In Europa nel 2015 hanno solo l’1% di quota. Nel 2020 toccano il 5,4% e nel 2025 il 17,4%. Si tratta di una crescita velocissima (per quanto inferiore alle attese) e ancora una volta, cercando un parallelo col diesel, sono i progressi tecnologici a dettare il ritmo con cui questa alimentazione si diffonde.
| Anno | Quota di mercato Ue dei BEV |
| 2015 | 1% |
| 2020 | 5,4% |
| 2025 | 17,4% |
Uno scenario in evoluzione
Per capire quanto siano migliorate le vetture, i numeri valgono più di mille parole. Nel 2015 l’autonomia media dei modelli elettrici in vendita in Europa è di 145 km. Nel 2017 raggiungono i 200 km, nel 2020 i 310 km. Nel 2023 si supera la soglia dei 400 km e nel 2025 quella dei 450 km.
La Volvo EX60 ha autonomia oltre gli 800 km
Parliamo di potenza di ricarica? Nel 2015 la media in Europa è di 50 kW. Nel 2020 raddoppia (115 kW) e nel 2025 supera i 200 kW. Tradotto in tempo di attesa alla colonna, nel 2015 per passare dal 10% all’80% di carica ci vogliono tra i 45 e i 60 minuti. Nel 2025 ne bastano 15-20. E in futuro?
| 2015 | 2020 | 2025 | |
| Autonomia media | 145 km | 310 km | 450 km |
| Potenza media ricarica | 50 kW | 115 kW | 200 kW |
| Tempo medio alla colonnina | 45-60 minuti | 30-35 minuti | 20 minuti |
Le previsioni al 2035
Gli scenari possibili saranno influenzati da numerose variabili, ma stime prudenti fanno presumere che nel 2030 l’autonomia media si aggirerà intorno ai 600 km, la potenza media di ricarica sarà di 300-320 kW e il tempo medio di sosta alla colonnina per passare dal 10% all’80% sarà di 15 minuti. Le stime al 2035 disegnano uno scenario completamente diverso dall’attuale. Con autonomie medie di 700 km, potenze medie di ricarica di 400-420 kW e tempi di sosta alla colonnina di circa 10 minuti.

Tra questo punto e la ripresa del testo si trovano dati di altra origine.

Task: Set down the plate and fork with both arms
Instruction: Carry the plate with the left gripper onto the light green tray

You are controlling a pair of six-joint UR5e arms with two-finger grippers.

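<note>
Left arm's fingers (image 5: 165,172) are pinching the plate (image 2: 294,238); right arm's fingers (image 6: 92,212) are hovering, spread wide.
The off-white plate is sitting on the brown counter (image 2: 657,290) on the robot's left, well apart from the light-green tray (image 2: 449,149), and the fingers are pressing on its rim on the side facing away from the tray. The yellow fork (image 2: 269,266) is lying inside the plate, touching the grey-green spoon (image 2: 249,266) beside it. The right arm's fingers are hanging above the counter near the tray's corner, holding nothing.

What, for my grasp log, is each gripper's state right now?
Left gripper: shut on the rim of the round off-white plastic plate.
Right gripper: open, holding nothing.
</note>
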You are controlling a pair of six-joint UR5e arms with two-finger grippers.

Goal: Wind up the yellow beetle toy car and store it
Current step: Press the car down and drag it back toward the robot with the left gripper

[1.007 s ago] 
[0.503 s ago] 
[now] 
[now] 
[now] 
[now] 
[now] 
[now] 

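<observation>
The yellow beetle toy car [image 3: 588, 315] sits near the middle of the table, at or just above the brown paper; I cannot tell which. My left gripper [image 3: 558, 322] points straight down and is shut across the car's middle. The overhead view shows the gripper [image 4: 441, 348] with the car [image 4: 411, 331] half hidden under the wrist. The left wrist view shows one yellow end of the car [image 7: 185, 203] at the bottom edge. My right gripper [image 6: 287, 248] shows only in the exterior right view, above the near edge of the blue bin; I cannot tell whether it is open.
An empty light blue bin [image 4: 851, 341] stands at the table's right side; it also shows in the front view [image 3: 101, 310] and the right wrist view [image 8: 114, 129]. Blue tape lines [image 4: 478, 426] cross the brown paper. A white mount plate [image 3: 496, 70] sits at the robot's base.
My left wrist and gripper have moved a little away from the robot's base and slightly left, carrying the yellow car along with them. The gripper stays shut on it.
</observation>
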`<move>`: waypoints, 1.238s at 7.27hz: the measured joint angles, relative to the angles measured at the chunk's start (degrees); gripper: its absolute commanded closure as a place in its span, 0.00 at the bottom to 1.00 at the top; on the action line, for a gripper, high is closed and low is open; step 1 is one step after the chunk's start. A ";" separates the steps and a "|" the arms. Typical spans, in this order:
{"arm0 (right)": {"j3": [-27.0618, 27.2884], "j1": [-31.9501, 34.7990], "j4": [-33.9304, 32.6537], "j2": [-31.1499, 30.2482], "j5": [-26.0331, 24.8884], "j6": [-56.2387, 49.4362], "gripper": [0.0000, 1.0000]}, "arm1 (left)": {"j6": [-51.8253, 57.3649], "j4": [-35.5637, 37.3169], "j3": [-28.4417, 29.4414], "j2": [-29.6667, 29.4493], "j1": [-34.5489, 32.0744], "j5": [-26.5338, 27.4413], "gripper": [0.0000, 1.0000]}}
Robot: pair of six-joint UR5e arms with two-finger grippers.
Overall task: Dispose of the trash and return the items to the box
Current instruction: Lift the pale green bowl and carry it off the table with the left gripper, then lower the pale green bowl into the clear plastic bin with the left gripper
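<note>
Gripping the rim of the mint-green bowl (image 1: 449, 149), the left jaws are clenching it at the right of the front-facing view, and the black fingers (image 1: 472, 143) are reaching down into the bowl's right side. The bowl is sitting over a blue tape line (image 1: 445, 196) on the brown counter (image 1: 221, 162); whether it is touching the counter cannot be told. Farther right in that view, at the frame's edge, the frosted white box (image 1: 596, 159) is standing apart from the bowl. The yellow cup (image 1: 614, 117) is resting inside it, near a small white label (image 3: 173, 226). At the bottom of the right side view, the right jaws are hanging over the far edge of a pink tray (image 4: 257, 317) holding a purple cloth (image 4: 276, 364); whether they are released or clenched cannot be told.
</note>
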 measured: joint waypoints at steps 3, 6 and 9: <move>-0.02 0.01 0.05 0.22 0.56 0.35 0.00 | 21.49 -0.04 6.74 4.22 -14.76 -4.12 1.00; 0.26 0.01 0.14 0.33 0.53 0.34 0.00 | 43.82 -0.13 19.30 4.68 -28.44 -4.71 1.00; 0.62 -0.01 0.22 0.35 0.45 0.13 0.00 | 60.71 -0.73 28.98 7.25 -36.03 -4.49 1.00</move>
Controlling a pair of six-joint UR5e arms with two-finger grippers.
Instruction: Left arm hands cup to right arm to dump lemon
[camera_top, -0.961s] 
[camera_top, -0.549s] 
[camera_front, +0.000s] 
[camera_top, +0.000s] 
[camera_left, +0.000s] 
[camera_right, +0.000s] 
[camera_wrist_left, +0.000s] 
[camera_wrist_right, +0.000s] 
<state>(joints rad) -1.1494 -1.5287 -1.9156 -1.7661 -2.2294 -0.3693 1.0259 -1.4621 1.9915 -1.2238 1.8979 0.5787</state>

BYD testa la ricarica a 1.500 kW
Questo per quanto riguarda i progressi tecnologici. E parlando di penetrazione del mercato? Grazie ad autonomia e potenza di ricarica in aumento, a nuove tecnologie, alla crescita dell’infrastruttura di ricarica, alla presenza di sempre più modelli a zero emissioni in commercio e all’azzeramento del divario di prezzo tra elettrico e termico, le auto a batteria dovrebbero raggiungere il 50% intorno al 2030. Questo a prescindere dalla normativa europea.
Anche qui, le analogie con le auto a gasolio non mancano. A lungo viste come esotiche - un'opzione praticabile per nerd o ambientalisti integralisti -, ora sono un’alternativa concreta per 1 automobilista su 5. Tra 10 anni sarà la normalità. Forse non l’unica soluzione disponibile sul mercato, istituzioni permettendo, ma qualcosa che non guarderemo certo più con scetticismo. Prepariamoci. Il diesel ci ha dimostrato che tutto è possibile.